§ Dataset extract
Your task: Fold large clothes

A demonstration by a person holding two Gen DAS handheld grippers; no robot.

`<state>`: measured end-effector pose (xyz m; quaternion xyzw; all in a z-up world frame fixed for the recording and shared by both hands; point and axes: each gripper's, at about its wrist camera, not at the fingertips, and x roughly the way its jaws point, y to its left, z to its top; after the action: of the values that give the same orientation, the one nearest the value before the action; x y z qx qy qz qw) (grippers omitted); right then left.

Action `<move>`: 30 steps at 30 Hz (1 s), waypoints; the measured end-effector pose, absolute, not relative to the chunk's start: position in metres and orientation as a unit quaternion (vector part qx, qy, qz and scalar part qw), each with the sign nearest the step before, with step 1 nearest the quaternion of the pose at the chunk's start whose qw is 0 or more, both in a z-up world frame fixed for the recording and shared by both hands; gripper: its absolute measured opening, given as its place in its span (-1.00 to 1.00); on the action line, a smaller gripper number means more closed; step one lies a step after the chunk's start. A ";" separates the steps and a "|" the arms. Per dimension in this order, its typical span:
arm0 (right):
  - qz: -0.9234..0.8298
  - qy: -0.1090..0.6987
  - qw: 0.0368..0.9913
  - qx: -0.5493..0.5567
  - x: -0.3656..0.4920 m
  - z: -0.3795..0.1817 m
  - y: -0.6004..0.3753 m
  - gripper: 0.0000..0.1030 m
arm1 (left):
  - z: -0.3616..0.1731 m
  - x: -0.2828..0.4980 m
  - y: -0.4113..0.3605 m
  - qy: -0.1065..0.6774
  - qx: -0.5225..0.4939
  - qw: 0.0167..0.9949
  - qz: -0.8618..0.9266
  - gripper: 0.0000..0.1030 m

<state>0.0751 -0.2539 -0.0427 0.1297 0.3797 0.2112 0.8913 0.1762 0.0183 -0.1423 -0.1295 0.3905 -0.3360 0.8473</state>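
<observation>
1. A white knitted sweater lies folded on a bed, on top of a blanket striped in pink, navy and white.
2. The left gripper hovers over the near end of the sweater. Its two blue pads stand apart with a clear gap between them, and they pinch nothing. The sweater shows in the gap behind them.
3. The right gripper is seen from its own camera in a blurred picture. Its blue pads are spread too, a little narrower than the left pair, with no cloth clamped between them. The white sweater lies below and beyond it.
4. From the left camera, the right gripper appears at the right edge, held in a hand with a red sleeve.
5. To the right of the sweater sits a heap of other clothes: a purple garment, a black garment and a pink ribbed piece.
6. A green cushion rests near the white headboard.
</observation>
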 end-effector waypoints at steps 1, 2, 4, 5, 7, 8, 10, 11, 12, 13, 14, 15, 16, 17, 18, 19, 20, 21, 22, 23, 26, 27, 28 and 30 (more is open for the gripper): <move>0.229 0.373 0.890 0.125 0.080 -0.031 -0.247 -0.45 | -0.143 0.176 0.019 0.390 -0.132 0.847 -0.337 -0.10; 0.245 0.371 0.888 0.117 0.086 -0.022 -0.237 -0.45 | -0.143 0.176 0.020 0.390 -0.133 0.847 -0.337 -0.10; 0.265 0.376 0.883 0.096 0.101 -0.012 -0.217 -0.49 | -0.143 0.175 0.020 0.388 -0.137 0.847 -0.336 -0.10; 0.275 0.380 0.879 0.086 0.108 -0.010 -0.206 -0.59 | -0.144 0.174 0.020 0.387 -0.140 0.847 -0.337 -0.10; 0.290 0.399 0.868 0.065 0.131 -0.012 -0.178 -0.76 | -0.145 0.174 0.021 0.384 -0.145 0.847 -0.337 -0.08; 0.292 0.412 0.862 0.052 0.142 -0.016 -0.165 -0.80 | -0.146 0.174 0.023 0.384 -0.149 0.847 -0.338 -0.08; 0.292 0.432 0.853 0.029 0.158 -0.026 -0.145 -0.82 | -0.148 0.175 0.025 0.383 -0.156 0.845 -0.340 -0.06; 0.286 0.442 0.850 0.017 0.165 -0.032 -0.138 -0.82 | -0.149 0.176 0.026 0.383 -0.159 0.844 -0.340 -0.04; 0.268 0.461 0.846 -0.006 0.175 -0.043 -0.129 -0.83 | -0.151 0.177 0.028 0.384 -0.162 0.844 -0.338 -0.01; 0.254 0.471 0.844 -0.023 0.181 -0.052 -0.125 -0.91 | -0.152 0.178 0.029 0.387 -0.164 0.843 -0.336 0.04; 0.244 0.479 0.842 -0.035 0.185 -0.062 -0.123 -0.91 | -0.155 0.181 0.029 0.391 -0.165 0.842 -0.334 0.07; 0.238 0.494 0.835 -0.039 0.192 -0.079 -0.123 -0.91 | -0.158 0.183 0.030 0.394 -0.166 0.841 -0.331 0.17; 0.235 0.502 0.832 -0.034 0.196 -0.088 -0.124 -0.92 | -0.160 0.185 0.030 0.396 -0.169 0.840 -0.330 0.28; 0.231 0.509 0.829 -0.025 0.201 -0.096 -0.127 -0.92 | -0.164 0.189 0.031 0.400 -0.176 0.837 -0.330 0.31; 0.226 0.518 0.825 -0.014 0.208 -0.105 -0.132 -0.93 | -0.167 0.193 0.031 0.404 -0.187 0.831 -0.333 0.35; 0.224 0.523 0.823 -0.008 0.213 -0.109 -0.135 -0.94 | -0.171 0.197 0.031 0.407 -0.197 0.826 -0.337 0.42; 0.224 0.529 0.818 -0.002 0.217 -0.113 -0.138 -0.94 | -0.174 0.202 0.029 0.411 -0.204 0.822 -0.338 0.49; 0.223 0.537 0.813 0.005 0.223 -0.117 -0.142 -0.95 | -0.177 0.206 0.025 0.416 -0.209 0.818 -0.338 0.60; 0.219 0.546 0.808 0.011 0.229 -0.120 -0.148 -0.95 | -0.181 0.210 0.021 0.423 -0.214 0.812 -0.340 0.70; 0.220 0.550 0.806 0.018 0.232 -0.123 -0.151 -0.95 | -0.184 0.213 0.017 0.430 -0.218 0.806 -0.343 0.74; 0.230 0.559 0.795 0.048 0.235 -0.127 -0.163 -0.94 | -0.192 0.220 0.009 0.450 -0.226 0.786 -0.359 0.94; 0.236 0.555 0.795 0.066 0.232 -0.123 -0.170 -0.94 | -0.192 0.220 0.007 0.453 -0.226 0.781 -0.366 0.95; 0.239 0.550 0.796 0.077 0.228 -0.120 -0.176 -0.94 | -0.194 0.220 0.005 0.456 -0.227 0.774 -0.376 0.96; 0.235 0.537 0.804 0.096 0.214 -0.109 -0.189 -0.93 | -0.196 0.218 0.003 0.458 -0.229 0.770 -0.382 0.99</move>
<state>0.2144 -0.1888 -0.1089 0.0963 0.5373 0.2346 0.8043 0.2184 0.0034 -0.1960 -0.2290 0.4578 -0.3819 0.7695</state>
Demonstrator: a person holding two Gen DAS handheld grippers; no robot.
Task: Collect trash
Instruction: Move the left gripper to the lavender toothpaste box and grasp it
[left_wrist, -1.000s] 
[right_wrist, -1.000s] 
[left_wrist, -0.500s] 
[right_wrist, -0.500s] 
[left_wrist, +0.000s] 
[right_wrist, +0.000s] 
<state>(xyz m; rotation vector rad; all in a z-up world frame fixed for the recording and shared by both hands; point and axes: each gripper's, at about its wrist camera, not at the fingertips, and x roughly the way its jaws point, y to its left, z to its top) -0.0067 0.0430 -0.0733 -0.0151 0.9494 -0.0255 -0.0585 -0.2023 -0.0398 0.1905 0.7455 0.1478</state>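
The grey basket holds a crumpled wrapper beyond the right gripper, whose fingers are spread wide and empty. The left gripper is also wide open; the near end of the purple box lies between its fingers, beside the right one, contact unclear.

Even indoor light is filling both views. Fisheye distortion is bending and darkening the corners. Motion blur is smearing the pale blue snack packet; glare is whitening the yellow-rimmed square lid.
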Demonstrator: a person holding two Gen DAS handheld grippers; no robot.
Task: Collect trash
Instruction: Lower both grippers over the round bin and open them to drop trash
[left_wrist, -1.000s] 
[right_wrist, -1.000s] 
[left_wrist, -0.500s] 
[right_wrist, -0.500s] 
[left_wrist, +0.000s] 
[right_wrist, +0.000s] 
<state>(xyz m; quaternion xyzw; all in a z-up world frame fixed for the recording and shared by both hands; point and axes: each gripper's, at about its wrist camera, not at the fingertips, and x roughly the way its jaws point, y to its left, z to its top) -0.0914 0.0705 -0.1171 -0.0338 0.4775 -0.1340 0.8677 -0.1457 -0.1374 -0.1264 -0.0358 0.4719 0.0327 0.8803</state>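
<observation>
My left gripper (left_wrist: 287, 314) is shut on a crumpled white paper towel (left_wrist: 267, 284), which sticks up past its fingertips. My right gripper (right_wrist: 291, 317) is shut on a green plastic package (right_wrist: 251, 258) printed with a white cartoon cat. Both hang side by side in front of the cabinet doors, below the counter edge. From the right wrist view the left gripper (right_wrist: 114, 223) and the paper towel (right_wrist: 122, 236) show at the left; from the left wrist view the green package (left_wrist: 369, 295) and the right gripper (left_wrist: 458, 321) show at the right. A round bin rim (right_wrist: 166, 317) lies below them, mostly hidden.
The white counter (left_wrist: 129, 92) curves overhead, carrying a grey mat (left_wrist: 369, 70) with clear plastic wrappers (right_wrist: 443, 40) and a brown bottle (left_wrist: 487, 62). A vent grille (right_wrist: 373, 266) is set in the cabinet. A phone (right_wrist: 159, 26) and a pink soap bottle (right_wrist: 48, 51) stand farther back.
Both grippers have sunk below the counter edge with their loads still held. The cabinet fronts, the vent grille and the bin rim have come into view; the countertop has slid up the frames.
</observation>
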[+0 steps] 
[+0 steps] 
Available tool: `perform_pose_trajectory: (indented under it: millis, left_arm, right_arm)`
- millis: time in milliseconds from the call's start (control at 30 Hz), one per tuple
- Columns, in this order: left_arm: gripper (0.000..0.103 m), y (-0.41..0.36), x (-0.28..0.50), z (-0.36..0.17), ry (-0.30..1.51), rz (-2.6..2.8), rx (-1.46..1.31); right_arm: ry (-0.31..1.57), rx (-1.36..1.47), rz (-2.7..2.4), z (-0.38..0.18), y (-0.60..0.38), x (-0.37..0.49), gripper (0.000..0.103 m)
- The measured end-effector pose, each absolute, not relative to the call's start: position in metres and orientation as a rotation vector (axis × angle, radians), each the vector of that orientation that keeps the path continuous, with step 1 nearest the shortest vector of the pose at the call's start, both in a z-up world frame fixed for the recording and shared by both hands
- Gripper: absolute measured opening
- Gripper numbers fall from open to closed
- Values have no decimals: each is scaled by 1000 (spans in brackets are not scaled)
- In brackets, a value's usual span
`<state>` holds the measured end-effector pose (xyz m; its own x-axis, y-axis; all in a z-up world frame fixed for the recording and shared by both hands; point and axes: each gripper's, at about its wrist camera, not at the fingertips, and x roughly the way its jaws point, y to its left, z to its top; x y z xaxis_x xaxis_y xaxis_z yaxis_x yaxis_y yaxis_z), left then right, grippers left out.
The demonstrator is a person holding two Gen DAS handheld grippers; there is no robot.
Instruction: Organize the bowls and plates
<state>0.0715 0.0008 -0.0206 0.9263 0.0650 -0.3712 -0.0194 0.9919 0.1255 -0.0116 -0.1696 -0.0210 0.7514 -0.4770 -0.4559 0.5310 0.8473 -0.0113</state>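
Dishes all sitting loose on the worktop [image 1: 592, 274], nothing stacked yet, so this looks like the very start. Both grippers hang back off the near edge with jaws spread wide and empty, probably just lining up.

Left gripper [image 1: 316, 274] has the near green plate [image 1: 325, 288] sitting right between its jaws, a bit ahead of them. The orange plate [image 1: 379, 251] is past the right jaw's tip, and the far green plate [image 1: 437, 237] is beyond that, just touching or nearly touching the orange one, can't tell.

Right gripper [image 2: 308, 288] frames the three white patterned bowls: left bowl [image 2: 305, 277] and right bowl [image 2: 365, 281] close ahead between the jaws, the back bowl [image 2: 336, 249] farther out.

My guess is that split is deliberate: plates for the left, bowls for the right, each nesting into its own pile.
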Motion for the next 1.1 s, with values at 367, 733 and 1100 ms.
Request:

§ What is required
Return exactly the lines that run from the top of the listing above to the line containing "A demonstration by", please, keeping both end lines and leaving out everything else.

§ Task solution
Your task: Fold large clothes

A demonstration by a person holding two Gen DAS handheld grippers; no robot.

No further output remains for this exercise.